§ **Work order**: With the pictures omitted, write out all of the listing exactly.

§ **Supplied data**:

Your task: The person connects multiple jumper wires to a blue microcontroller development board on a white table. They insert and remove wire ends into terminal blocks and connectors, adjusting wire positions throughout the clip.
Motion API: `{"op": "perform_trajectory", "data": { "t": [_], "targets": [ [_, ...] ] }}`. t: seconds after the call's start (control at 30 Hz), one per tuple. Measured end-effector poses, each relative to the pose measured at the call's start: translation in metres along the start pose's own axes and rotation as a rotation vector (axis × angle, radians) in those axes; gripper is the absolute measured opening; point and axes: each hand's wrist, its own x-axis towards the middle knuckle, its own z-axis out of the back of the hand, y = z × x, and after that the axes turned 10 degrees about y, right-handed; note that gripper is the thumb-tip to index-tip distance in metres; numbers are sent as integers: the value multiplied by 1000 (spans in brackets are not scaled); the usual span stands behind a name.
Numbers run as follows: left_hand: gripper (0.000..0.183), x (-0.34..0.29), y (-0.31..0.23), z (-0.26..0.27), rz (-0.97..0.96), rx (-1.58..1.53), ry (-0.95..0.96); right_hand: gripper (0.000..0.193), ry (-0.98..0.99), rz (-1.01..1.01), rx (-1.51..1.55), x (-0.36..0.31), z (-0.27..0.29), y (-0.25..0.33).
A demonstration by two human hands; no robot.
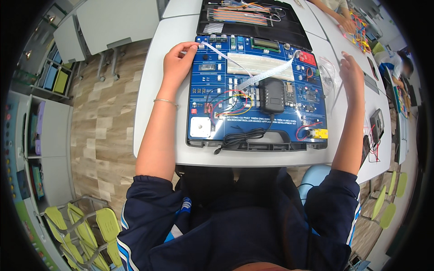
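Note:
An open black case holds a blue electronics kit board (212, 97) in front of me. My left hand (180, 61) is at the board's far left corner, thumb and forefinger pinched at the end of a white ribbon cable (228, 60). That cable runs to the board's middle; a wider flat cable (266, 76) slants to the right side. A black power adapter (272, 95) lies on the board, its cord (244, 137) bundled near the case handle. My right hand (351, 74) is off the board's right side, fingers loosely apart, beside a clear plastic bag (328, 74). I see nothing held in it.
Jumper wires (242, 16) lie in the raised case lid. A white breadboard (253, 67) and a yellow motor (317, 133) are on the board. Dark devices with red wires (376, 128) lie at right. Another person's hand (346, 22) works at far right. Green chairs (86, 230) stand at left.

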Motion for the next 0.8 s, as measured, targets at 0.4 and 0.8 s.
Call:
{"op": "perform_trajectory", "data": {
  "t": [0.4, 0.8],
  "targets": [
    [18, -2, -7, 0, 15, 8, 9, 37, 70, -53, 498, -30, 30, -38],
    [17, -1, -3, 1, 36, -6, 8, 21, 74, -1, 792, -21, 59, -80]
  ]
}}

§ **Answer section**:
Your task: The person connects multiple jumper wires to a blue microcontroller development board on a white table. They insert and remove wire ends into terminal blocks and connectors, adjusting wire positions throughout the clip.
Motion API: `{"op": "perform_trajectory", "data": { "t": [_], "targets": [ [_, ...] ] }}`. t: seconds after the call's start (control at 30 Hz), one per tuple. Measured end-effector poses, each relative to the pose measured at the call's start: translation in metres along the start pose's own axes and rotation as a rotation vector (axis × angle, radians) in those axes; gripper is the absolute measured opening; point and axes: each hand's wrist, its own x-axis towards the middle knuckle, its own z-axis out of the back of the hand, y = z × x, and after that the axes turned 10 degrees about y, right-handed; note that gripper is the thumb-tip to index-tip distance in metres; numbers are sent as integers: the value multiplied by 1000 (spans in brackets are not scaled); the usual span stands behind a name.
Numbers run as follows: left_hand: gripper (0.000..0.183), x (-0.34..0.29), y (-0.31..0.23), z (-0.26..0.27), rz (-0.97..0.96), rx (-1.58..1.53), ry (-0.95..0.96); right_hand: gripper (0.000..0.193), ry (-0.98..0.99), rz (-1.01..1.01), rx (-1.51..1.55), x (-0.36..0.31), z (-0.27..0.29), y (-0.25..0.33).
A demonstration by two human hands; no robot.
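Note:
An open black case holds a blue electronics kit board (212, 97) in front of me. My left hand (180, 61) is at the board's far left corner, thumb and forefinger pinched at the end of a white ribbon cable (228, 60). That cable runs to the board's middle; a wider flat cable (266, 76) slants to the right side. A black power adapter (272, 95) lies on the board, its cord (244, 137) bundled near the case handle. My right hand (351, 74) is off the board's right side, fingers loosely apart, beside a clear plastic bag (328, 74). I see nothing held in it.
Jumper wires (242, 16) lie in the raised case lid. A white breadboard (253, 67) and a yellow motor (317, 133) are on the board. Dark devices with red wires (376, 128) lie at right. Another person's hand (346, 22) works at far right. Green chairs (86, 230) stand at left.
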
Motion for the next 0.8 s, as measured, targets at 0.4 and 0.8 s.
Call:
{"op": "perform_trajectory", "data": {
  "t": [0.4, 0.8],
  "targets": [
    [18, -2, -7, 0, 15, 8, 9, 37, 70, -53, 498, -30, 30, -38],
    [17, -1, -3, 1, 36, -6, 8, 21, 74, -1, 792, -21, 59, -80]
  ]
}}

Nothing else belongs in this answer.